═══ Supplied information ═══
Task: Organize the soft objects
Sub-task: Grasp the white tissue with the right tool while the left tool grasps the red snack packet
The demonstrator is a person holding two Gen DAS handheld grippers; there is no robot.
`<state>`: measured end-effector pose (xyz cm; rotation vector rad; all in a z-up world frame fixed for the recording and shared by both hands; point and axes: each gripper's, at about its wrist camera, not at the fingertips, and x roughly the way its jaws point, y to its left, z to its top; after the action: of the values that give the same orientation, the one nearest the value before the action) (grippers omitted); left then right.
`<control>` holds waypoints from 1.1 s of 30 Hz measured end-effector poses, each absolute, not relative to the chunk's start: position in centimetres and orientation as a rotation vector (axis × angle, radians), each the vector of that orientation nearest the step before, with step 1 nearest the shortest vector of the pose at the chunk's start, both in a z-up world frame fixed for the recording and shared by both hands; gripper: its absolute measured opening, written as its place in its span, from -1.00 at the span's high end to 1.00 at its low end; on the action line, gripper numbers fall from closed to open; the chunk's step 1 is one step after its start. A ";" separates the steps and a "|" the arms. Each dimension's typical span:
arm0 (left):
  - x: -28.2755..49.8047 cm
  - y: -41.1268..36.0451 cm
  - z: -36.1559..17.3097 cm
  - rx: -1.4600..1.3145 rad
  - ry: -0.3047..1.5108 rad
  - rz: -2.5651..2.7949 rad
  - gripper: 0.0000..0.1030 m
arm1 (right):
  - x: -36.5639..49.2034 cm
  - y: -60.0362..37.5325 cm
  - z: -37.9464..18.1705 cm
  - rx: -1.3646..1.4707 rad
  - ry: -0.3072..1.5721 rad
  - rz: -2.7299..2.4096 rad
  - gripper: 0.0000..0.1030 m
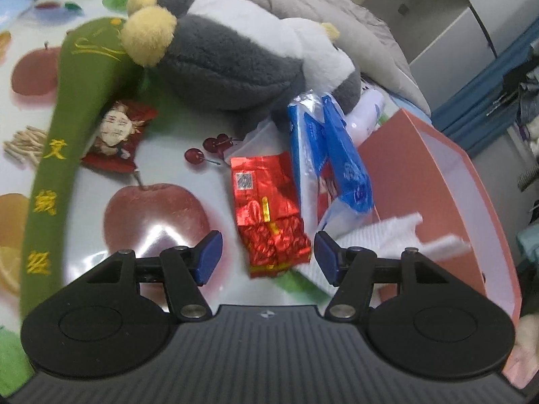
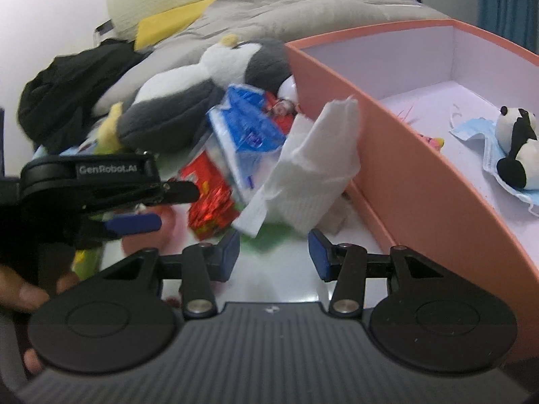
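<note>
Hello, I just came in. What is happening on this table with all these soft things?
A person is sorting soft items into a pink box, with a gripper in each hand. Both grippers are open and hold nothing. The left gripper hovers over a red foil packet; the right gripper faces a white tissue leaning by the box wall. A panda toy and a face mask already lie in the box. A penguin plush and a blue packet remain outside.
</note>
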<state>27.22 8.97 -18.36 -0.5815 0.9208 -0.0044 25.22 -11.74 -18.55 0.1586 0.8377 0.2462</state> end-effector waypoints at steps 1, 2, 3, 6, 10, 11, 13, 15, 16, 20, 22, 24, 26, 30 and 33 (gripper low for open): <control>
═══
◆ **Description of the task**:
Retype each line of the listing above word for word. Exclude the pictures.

◆ **Result below**:
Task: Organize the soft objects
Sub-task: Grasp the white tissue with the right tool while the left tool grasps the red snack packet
The demonstrator is a person holding two Gen DAS handheld grippers; there is no robot.
`<state>`: measured end-effector pose (xyz cm; rotation vector rad; all in a z-up world frame fixed for the recording and shared by both hands; point and axes: each gripper's, at about its wrist camera, not at the fingertips, and x roughly the way its jaws point, y to its left, z to its top; after the action: of the values that give the same orientation, the one nearest the value before the action) (grippers omitted); left then right.
`<control>` holds waypoints from 1.1 s of 30 Hz measured end-effector poses, each absolute, not relative to the chunk's start: position in centimetres and orientation as a rotation vector (axis × angle, radians), each the vector of that orientation nearest the step before, with step 1 nearest the shortest vector of the pose at the chunk's start, both in a z-up world frame fixed for the recording and shared by both hands; gripper: its absolute measured opening, written as its place in its span, from -1.00 at the span's high end to 1.00 at its low end; on the action line, gripper numbers fall from closed to open; the chunk's step 1 is one step after its start. A ";" separates the steps and a "|" the arms. Each dimension's typical span:
arm0 (left):
  - x: -28.2755..49.8047 cm
  - y: -41.1268..36.0451 cm
  - z: -36.1559..17.3097 cm
  - rx: -1.4600..1.3145 rad
  - ry: -0.3047..1.5108 rad
  - rz: -2.5651..2.7949 rad
  - gripper: 0.0000..0.1030 m
arm1 (right):
  - x: -36.5639..49.2034 cm
  - y: -60.0362..37.5325 cm
  - z: -37.9464..18.1705 cm
  - rx: -1.3646..1.4707 rad
  - ry: -0.3072..1.5721 rad
  - rz: -2.7299..2.4096 rad
  - gripper: 0.0000..0.1030 m
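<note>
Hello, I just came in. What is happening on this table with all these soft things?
A person is sorting soft items into a pink box, with a gripper in each hand. Both grippers are open and hold nothing. The left gripper hovers over a red foil packet; the right gripper faces a white tissue leaning by the box wall. A panda toy and a face mask already lie in the box. A penguin plush and a blue packet remain outside.
</note>
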<state>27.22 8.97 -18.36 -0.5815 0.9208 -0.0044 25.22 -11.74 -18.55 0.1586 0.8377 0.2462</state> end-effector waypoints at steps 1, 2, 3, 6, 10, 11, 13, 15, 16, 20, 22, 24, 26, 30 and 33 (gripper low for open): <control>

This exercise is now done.